Yes you CAN travel with scissors, the blade just has to be four inches or less. (Cause a four inch scissor blade never hurt anyone, apparently.)

Anyway, they took one look at me and said “oh that woman travels with scissors, we’d better stick our hands down her pants”. So first they sent me back, cause, belt. Then the change in my pocket. Then frisk. Then check down my pants, cause that’s where all normal women keep scissors. I almost smacked the lady, I was so taken off guard, but I had the good sense to realize that if I did that, we would miss our flight.

So by the time they had pulled aside three of our five bags to inspect, I will admit that my patience was getting thin (long day, sick kid, just had a lady put her hands where they don’t belong) .

I arrived at the special desk where they search purses for scissors…oh. Scissors? Uh yeah. Oh, kids medicine that had made it through security for 7 OTHER flights? Nope, not today at Heathrow.

Him: “Uh ma’am, these are 118 ml bottles, and regulation is 100 ml, and my boss is standing right here…”

Excellent. I think I looked at him silently.

Him: “You can just go downstairs to the pharmacy and buy more”.

Me: “Um nope, late for my plane.”

Michael could see trouble brewing, and when he heard me say “nope”, he grabbed the bags and helped hurry us along. He’s a genius.

Boy was I glad to get on that plane. But not for long.

On that flight, Michael was able to get a seat in the exit row for all of his 6’6″ self, and I was in the middle row (four seats) with the kids a couple of rows back. I dosed everyone up on their Dramamine, and settled back in my seat.

The plane hadn’t even taken off yet, when I happened to look over at Alyssa, who was whacking at something between her and Joel’s seat with her notebook. I first thought spider, but Joel looked unconcerned, so I looked closer, and it was the foot of the person behind her that she was determinedly smacking. (!)

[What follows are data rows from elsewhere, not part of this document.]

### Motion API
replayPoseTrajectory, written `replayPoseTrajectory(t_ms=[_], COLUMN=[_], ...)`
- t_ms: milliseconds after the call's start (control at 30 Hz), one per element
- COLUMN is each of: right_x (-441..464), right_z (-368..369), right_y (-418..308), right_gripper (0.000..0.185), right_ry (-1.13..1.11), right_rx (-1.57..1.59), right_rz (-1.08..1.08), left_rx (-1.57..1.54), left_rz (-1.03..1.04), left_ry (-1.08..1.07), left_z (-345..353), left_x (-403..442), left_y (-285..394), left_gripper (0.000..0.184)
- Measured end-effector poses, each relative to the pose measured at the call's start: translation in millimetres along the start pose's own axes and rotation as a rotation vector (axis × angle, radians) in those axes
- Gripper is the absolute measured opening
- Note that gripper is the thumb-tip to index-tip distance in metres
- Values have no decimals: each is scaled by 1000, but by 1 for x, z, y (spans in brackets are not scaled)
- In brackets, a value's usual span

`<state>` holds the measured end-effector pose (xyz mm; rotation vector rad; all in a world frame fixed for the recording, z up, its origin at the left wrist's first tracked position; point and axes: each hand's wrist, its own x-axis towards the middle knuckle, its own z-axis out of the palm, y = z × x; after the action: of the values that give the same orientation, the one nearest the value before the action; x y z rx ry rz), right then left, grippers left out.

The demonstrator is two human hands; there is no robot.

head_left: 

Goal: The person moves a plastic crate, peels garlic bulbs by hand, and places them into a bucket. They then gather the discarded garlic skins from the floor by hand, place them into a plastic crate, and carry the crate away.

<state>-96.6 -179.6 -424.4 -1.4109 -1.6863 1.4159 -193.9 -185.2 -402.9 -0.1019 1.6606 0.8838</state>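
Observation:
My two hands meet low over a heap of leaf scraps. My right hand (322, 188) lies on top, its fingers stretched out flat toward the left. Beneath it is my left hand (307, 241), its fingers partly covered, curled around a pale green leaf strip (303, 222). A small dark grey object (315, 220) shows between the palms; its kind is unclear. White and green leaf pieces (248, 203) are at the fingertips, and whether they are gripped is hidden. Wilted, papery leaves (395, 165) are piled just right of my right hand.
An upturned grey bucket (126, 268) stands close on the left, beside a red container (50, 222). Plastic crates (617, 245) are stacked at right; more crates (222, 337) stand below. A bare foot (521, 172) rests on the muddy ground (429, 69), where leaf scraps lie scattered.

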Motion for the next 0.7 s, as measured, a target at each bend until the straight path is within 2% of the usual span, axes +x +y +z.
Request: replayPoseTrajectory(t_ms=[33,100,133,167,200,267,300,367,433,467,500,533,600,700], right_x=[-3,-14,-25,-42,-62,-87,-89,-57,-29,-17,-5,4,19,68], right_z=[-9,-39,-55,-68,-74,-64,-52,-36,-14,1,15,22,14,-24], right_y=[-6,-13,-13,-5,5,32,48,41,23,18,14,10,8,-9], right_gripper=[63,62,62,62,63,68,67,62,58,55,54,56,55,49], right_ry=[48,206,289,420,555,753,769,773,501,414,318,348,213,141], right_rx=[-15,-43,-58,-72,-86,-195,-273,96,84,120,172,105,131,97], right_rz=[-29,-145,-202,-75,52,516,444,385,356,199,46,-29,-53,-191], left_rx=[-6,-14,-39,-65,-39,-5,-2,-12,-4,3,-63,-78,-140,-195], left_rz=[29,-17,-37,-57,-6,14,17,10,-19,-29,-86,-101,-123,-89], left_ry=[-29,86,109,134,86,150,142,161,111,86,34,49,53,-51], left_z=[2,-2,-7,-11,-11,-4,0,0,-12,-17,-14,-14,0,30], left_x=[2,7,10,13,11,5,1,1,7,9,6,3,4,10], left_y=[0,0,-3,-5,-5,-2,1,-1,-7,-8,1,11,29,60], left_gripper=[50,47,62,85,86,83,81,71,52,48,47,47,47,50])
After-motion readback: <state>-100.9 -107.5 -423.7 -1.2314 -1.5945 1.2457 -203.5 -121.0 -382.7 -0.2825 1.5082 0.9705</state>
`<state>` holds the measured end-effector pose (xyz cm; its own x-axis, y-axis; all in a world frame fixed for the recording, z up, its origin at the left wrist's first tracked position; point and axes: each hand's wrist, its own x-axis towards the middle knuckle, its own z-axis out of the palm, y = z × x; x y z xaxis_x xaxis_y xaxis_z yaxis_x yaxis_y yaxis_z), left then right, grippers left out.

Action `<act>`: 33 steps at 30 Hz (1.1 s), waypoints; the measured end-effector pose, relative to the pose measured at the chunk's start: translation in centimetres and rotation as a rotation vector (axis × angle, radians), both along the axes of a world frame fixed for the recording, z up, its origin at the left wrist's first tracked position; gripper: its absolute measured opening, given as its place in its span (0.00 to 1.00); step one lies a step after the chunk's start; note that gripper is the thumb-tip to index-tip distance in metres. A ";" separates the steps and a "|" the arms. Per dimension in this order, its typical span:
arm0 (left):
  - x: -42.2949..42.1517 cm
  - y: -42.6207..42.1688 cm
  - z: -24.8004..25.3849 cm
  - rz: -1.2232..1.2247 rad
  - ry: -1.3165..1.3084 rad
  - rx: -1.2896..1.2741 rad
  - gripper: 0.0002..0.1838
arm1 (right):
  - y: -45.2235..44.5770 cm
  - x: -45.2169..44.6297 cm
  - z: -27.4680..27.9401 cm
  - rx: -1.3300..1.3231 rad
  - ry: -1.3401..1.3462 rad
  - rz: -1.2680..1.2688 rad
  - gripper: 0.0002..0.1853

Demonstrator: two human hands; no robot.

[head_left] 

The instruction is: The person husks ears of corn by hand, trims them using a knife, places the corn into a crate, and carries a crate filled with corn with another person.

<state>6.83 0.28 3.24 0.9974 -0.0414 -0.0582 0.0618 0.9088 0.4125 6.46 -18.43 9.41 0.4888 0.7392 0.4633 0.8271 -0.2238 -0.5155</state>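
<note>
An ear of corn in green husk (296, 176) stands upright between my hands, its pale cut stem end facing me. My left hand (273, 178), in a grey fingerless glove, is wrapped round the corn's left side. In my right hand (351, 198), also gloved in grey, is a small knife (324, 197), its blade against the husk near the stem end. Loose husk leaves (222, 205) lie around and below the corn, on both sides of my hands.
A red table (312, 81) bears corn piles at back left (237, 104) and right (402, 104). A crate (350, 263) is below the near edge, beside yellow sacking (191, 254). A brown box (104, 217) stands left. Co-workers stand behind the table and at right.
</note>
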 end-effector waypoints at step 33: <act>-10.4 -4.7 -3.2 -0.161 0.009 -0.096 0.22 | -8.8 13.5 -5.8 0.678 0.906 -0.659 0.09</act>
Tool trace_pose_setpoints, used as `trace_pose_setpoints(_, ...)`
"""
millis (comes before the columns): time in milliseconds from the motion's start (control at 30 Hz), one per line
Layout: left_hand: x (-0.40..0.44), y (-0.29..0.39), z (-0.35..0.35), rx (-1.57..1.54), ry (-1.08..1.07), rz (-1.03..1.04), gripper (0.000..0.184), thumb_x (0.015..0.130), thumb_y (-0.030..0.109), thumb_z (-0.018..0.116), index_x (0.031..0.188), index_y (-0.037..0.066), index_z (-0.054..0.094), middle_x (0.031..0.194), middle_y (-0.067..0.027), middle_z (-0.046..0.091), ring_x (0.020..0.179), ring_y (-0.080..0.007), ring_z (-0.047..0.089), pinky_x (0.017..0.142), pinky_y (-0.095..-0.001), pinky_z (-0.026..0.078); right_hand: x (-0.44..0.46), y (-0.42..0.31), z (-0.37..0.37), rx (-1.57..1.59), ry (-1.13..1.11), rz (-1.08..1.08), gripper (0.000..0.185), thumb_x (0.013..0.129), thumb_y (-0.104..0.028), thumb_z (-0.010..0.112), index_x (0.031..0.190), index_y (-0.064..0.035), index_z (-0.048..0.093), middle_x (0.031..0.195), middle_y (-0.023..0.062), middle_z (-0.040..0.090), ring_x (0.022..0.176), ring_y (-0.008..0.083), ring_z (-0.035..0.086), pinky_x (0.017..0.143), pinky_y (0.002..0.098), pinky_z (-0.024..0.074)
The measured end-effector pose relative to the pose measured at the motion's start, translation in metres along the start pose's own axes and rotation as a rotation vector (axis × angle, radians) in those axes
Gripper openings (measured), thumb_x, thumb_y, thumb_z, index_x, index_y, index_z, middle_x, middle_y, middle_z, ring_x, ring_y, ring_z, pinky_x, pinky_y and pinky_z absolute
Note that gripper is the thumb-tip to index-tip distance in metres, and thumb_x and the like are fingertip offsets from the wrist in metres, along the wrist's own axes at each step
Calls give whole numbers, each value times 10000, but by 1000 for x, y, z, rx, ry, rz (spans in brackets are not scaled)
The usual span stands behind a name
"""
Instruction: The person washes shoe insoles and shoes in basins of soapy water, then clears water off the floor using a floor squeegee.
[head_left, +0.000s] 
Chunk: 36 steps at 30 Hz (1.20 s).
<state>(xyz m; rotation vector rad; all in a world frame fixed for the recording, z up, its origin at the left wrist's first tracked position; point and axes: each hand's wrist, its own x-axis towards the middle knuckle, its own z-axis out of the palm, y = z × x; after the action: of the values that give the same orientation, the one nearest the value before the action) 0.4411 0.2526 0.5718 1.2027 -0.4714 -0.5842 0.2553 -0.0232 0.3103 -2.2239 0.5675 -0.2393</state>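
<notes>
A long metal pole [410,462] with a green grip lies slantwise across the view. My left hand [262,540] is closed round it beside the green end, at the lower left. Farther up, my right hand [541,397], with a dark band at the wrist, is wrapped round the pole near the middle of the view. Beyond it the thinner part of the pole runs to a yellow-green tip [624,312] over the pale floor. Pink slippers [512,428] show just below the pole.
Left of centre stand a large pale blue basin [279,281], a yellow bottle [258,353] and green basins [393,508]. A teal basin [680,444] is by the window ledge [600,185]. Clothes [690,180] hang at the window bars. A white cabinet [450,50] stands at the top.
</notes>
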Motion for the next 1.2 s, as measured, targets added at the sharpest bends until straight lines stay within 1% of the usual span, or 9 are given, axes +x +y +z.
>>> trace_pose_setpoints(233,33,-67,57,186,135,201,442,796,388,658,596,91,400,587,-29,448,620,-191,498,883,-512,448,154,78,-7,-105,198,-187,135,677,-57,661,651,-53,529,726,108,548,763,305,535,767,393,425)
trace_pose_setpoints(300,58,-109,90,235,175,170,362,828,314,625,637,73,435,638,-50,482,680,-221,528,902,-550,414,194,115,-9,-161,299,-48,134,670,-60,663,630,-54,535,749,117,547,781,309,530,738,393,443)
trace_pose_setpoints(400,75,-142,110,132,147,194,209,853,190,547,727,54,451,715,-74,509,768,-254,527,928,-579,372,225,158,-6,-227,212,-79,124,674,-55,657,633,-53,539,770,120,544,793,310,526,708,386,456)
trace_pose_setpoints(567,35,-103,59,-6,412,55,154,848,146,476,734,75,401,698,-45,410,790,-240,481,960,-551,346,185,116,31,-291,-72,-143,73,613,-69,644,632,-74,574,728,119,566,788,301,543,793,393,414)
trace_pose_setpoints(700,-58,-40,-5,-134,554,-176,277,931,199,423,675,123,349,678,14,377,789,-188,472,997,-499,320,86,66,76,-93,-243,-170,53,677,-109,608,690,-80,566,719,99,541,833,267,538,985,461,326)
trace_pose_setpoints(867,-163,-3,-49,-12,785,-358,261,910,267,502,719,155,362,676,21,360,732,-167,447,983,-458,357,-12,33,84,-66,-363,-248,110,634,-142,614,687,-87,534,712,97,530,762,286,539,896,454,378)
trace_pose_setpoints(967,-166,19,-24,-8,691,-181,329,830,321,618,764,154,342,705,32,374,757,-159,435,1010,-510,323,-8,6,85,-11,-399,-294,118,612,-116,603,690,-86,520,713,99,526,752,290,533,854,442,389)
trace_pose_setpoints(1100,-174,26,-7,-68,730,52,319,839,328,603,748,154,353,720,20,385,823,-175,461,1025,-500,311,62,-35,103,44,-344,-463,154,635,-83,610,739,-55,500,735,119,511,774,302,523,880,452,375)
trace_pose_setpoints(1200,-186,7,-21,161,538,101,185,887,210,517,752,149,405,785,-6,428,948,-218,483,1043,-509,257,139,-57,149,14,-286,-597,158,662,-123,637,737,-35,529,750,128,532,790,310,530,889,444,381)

Whack. Whack. Whackety-whack.

Alyssa! I reprimanded her…but I was giggling so badly, I could hardly talk. She explained that they hadn’t moved their foot when she put her arm on her seat, so she had gone the notebook route.

The guy behind her was completely covered with a blanket…we had no idea what he looked like.


At that moment, the guy across the aisle from Alyssa took out a large bottle of whiskey and poured a considerable amount into a glass. Plane HASN’T EVEN TAKEN OFF YET.

A few minutes later, it looks like shes arm wrestling someone on the other side of her. Now the guy has his foot on the other side of her on the arm rest, and as hard as she was pushing, he wouldn’t budge.

Michael took that moment to wander over to see how we were getting on…and got the flight attendant to help with the arm wrestling.

I decided it was time for movies. That is one of the fantastic things about British Air, they had a TV screen in the back of each person’s seat, with a LOT of movie options, all free.

Later we’ve had movies and a meal, when the sickest kid starts having problems.  A few hours later, I had just gotten that one feeling better when someone else looks at me, white lipped. Uh oh.

“MOM…I’m not feeling very well.”  (Very well is one of my favorite understatements.)

So, bathroom, at the back of the plane cause they’re all full at the front, I have become a semi-experienced traveler by now and know that only zip-lock makes tough enough bags to puke your brains into on the plane. (After a leaky puke bag incident on our flight over.)

Naturally, child doesn’t want to be sick alone in the bathroom, so they want me to come in with them. Oh sure. I’ll just grab my shoe horn and fit your sick self, and myself in here.

Back to seats. Green child. Sit down.

Man across the aisle is still drinking whiskey.

Second child: “MOM…I’m not feeling very well” more pale lips. Same deal, only this child is bigger, so getting them down to the back of the plane and squeezing into the bathroom with them is getting significantly harder.

I get Michael from his blissful escape over in the emergency row.

We take turns taking sick children to the bathroom, tripping over other travelers.

Man across the aisle is meanwhile drinking a lot of whiskey and watching us intently.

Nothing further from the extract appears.